Até aí nada muito anormal, mas houve uma época em que eu gostava da ideia de ter uma coleção de coleções. Uma com dezenas de bolas de gude, uma de pilhas (sim, pilhas, e a decisão para iniciar essa coleção foi quando um brinquedo veio com uma pilha de 9 volts com o símbolo do Batman – era a época em que ele voltou a fazer sucesso com o filme do Tim Burton), uma de tampas de garrafa (afinal, depois de uma viagem a Ipu onde tomamos uma garrafa de Guaraná Wolga, por que não juntar tampas de todo tipo de refrigerante diferente?), de figurinhas, e provavelmente outras de que não me lembro.
(aparentemente ele ainda existe, só não com esse rótulo)
Livrei-me da coleção de pilhas quando uma delas começou a vazar (afinal, é isso que pilhas velhas fazem), da de tampas provavelmente quando começaram a enferrujar. Já mais tarde comecei a colecionar livros e discos, e esses interesses tenho até hoje. O meu interesse por música é tão velho quanto consigo me lembrar, e em 1995 resolvi que queria aprender a tocar guitarra. E alguns anos depois descobri o mundo dos sequenciadores para PC. Sequenciadores são dispositivos para criação de música – houve um tempo em que existiam equipamentos com essa função, alguns teclados também eram capazes de fazer isso, mas a coisa popularizou mesmo quando eles ficaram disponíveis na forma de softwares, onde o usuário poderia escrever músicas com quantos instrumentos quisesse.
Esse trambolho aí servia pra isso
A forma mais comum de se fazer isso era ligando um teclado ao computador, tocando a parte de cada instrumento, e já no computador definir se aquela melodia deveria ser atribuída a um piano, uma guitarra, um baixo, etc. Outra opção, bem mais trabalhosa, era a de fazer tudo manualmente, com o mouse mesmo – sair clicando onde ficava cada uma das notas de cada instrumento, o que, como você já deve ter imaginado, era um trabalho desgraçado.
Que era o que eu fazia, já que eu não tocava teclado (minha versão do final dos anos 90 e começo dos 2000 tinha empolgação o suficiente para fazer esse tipo de coisa), Acho que uma das primeiras músicas completas que fiz assim foi Let it Be, dos Beatles.

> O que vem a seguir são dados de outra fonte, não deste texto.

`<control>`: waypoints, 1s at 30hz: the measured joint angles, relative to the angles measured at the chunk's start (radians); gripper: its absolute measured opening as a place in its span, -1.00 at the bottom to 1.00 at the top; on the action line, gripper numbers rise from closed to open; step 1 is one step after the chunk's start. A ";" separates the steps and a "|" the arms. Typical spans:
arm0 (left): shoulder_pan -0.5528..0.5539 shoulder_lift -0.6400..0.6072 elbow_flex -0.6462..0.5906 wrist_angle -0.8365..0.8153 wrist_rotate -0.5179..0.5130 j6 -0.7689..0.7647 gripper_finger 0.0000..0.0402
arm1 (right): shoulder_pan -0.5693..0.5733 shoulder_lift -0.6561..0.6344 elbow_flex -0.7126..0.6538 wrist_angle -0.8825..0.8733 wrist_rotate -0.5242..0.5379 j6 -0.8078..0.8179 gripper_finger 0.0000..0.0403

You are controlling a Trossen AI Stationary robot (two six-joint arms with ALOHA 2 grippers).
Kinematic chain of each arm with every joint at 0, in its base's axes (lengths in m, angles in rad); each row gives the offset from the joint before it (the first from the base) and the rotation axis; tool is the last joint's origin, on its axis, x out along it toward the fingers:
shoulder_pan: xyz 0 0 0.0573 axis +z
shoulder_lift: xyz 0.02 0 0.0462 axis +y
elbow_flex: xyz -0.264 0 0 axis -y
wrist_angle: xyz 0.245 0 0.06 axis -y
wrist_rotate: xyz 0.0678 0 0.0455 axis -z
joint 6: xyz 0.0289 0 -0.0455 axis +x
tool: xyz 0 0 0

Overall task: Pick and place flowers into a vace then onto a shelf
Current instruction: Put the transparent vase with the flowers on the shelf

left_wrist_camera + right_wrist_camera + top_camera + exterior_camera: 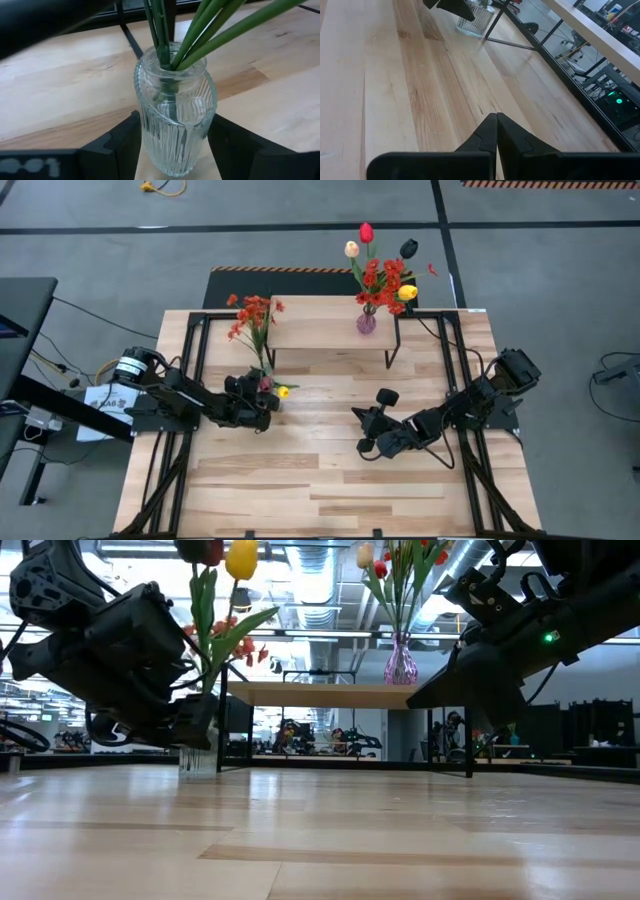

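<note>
Two vases stand in view. A clear ribbed glass vase (174,127) sits on the slatted wooden table (320,480), just in front of the shelf's left legs, and a small pink-purple vase (366,322) stands on the shelf (330,335) toward its right end. The flowers are split into two bunches. The shelf bunch (385,275) shows one red, one cream, one dark maroon and one yellow tulip over a cluster of red-orange blossoms. The bunch in the clear vase (255,320) has a red-orange spray and one yellow tulip that can be counted from above — the low view also shows a dark red bloom beside the yellow one.

The left gripper (172,145) has its two dark fingers (120,145) set on either side of the clear vase, pressed against the glass — clamped on its lower body, the green stems rising from the neck above.

The right gripper (496,131) hovers low over bare table near the middle, well apart from both vases, its jaws pressed fully together and holding nothing.
</note>
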 joint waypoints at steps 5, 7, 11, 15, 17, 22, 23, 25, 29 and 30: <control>-0.033 0.000 0.000 0.000 -0.002 -0.026 -0.05 | 0.000 0.000 0.000 0.003 0.000 0.000 -1.00; -0.052 0.000 0.000 0.000 -0.005 -0.041 -0.05 | 0.000 0.000 0.000 0.006 -0.001 0.000 -1.00; -0.088 -0.016 0.000 0.000 0.001 -0.053 -0.05 | 0.000 0.000 0.000 0.007 -0.001 0.000 -1.00; -0.123 -0.047 0.000 0.001 -0.001 -0.055 -0.05 | 0.000 0.000 0.000 0.009 -0.001 0.000 -1.00; -0.143 -0.065 0.000 0.002 -0.008 -0.054 -0.05 | 0.000 0.000 0.000 0.013 -0.001 0.000 -1.00; -0.196 -0.119 0.000 0.006 -0.034 -0.052 -0.05 | 0.000 0.000 0.000 0.014 -0.001 0.000 -1.00; -0.207 -0.131 0.000 0.005 -0.040 -0.049 -0.05 | 0.000 0.000 0.000 0.014 -0.001 0.000 -1.00; -0.227 -0.157 0.000 0.008 -0.054 -0.032 -0.05 | 0.000 0.000 0.000 0.014 -0.001 0.000 -1.00; -0.250 -0.215 0.001 0.050 -0.061 0.058 -0.05 | 0.000 0.000 0.000 0.014 -0.001 -0.001 -1.00; -0.251 -0.229 0.008 0.050 -0.059 0.085 -0.05 | 0.000 0.000 0.000 0.014 -0.001 -0.001 -1.00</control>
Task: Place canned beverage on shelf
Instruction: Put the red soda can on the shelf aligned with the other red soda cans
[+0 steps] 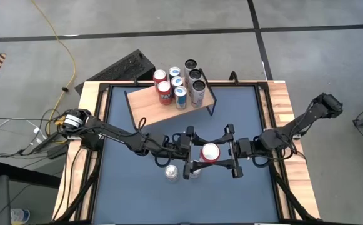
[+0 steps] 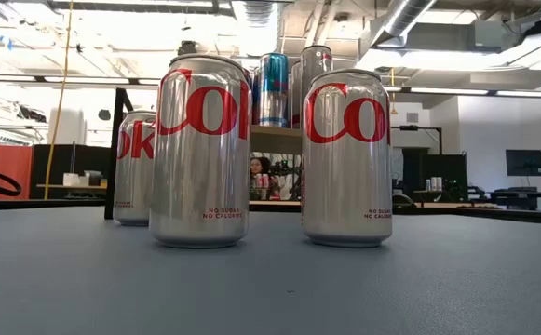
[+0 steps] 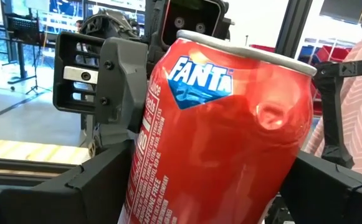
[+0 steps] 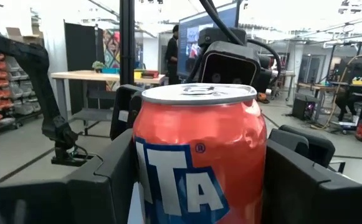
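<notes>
Between both end effectors, the Fanta can [image 3: 221, 130] shows a dent only in the left wrist view.

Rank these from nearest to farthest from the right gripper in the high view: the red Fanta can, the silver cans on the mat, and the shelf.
1. Red Fanta can: between the jaws of the right gripper, mid-table.
2. Silver cans: just to the Fanta can's left, near the left gripper.
3. Shelf: at the table's far edge, carrying cans.

Fanta can [image 3: 218, 130]: glossy red metal w/ a dent in its side, bare silvery lid. Silver cans [image 2: 200, 154] are shiny metal; table top [image 1: 137, 200] matt dark, smooth, w/ light wood edging. Shelf [image 1: 150, 106] board pale wood, thin black metal legs; gripper fingers [image 4: 106, 180] matt black plastic.
</notes>
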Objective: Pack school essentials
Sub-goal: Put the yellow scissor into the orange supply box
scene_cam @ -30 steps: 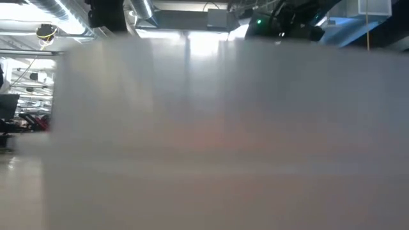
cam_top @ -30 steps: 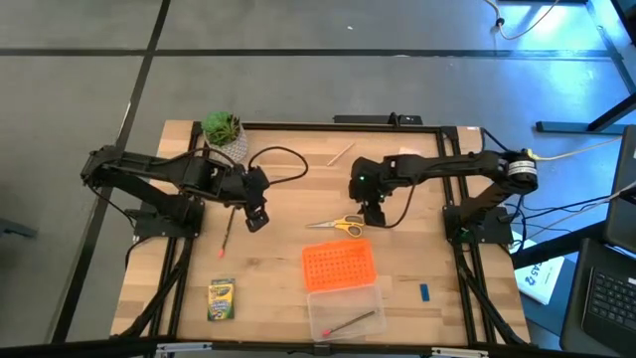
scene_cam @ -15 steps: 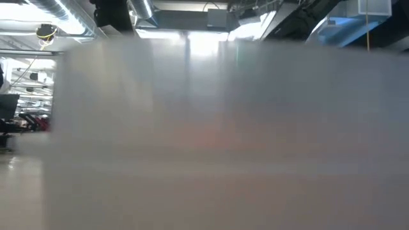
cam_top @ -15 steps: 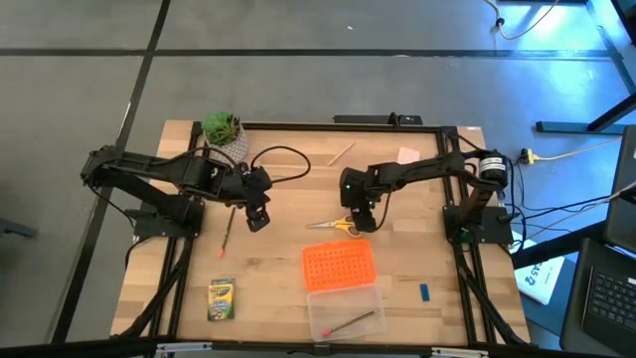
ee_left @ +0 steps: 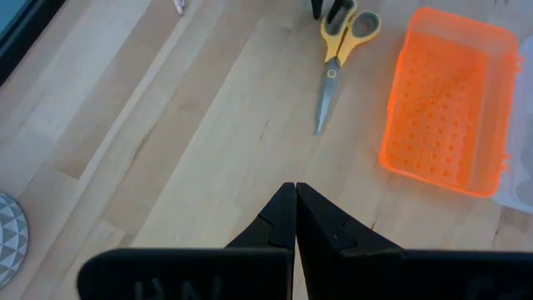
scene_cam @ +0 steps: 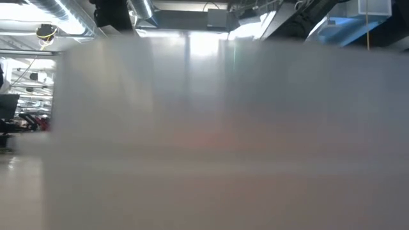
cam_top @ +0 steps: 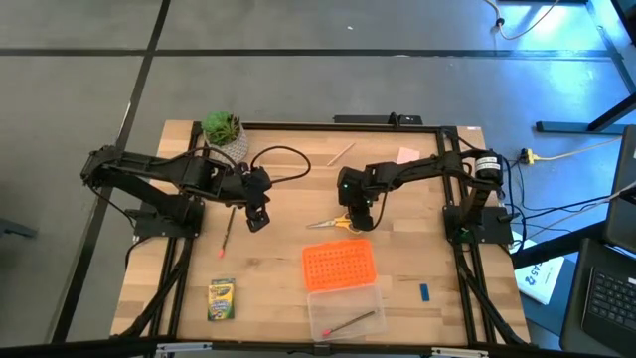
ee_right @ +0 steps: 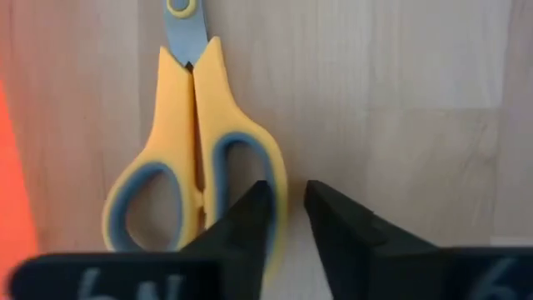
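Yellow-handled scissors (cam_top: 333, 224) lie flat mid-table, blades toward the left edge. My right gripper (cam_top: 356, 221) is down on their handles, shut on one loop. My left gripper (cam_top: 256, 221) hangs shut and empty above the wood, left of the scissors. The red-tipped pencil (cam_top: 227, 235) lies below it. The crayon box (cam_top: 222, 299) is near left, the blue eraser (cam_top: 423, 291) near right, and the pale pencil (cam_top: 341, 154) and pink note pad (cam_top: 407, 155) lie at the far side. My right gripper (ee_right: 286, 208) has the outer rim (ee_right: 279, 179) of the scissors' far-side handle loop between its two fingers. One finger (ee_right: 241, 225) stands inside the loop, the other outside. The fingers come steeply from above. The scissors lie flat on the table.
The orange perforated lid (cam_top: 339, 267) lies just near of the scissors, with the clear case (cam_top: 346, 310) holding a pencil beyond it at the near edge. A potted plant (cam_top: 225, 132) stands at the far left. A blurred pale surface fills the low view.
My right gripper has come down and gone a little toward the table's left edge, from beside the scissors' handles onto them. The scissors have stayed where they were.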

Mas às vezes eu também tinha ideias. Uma melodia vinha à cabeça e eu registrava aquilo no sequenciador, pra talvez usar em outro momento. Às vezes os arquivos eram só isso mesmo – alguns segundos de uma ideia pra uma música – em outros eram músicas quase completas. Por conta da inexistência desses serviços de armazenamento de nuvem, backups que davam errado e HDs que queimavam, perdi quase todos esses arquivos, e por isso a humanidade escapou de ouvir A Pedra Azul, uma composição para orquestra e coral que certamente não faria com que Beethoven aparecesse para mim em sonho me encorajar, como aparentemente acontece com outros músicos contemporâneos.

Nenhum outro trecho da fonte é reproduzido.